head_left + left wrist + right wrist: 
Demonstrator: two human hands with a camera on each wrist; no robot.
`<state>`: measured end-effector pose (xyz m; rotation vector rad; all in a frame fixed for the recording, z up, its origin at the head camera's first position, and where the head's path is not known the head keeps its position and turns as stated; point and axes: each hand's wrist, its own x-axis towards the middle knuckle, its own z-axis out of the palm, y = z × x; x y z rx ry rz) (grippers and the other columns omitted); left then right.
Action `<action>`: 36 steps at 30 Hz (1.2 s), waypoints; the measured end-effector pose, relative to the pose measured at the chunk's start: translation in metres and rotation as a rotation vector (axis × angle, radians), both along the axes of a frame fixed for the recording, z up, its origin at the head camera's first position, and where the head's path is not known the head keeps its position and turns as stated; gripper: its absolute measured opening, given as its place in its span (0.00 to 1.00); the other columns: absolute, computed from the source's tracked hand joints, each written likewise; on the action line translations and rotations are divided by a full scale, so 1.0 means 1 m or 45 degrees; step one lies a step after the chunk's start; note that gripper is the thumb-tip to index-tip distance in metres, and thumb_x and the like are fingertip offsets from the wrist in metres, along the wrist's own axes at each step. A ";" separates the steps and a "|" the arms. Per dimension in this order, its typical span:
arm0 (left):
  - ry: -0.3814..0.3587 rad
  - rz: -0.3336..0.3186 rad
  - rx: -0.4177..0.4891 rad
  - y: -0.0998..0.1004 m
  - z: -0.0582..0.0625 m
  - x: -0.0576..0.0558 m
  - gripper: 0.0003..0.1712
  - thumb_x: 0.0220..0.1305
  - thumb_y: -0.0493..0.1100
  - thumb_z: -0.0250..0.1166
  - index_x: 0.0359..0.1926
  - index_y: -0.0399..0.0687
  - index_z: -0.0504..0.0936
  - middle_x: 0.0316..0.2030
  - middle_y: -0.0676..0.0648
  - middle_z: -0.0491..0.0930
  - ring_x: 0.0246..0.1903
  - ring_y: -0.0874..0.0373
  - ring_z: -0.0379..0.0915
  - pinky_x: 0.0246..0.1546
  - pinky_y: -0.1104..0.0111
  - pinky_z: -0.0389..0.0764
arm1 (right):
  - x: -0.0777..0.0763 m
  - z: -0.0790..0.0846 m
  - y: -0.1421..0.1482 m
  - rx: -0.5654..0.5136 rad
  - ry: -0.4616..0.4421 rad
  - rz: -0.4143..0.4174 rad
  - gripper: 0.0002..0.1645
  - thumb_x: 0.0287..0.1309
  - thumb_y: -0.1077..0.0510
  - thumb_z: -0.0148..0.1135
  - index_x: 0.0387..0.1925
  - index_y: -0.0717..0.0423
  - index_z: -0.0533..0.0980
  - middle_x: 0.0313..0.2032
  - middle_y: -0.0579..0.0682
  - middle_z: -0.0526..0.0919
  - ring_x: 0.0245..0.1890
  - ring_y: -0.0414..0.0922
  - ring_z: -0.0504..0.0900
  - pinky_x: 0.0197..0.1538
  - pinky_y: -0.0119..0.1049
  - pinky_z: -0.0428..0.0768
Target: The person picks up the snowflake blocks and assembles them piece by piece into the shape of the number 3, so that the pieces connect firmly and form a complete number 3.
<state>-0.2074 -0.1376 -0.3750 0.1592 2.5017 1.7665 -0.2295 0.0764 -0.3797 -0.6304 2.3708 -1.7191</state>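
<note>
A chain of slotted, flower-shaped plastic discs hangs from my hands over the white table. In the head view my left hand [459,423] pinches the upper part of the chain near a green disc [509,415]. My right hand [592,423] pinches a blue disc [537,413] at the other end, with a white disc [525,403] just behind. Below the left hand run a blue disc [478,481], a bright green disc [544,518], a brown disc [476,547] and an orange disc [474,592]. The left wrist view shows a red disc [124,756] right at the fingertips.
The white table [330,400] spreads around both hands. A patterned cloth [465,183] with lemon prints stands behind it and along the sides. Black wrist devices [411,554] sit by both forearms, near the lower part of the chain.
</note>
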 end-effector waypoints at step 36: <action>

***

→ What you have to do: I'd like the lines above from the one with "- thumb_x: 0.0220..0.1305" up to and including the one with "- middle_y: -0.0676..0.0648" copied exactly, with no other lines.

→ Output:
  - thumb_x: 0.0220..0.1305
  - thumb_y: -0.0493..0.1100
  - thumb_z: -0.0250..0.1166
  - index_x: 0.0359..0.1926
  - index_y: -0.0399..0.0687
  - index_z: -0.0504..0.0936
  - middle_x: 0.0316..0.2030
  - middle_y: -0.0676..0.0648

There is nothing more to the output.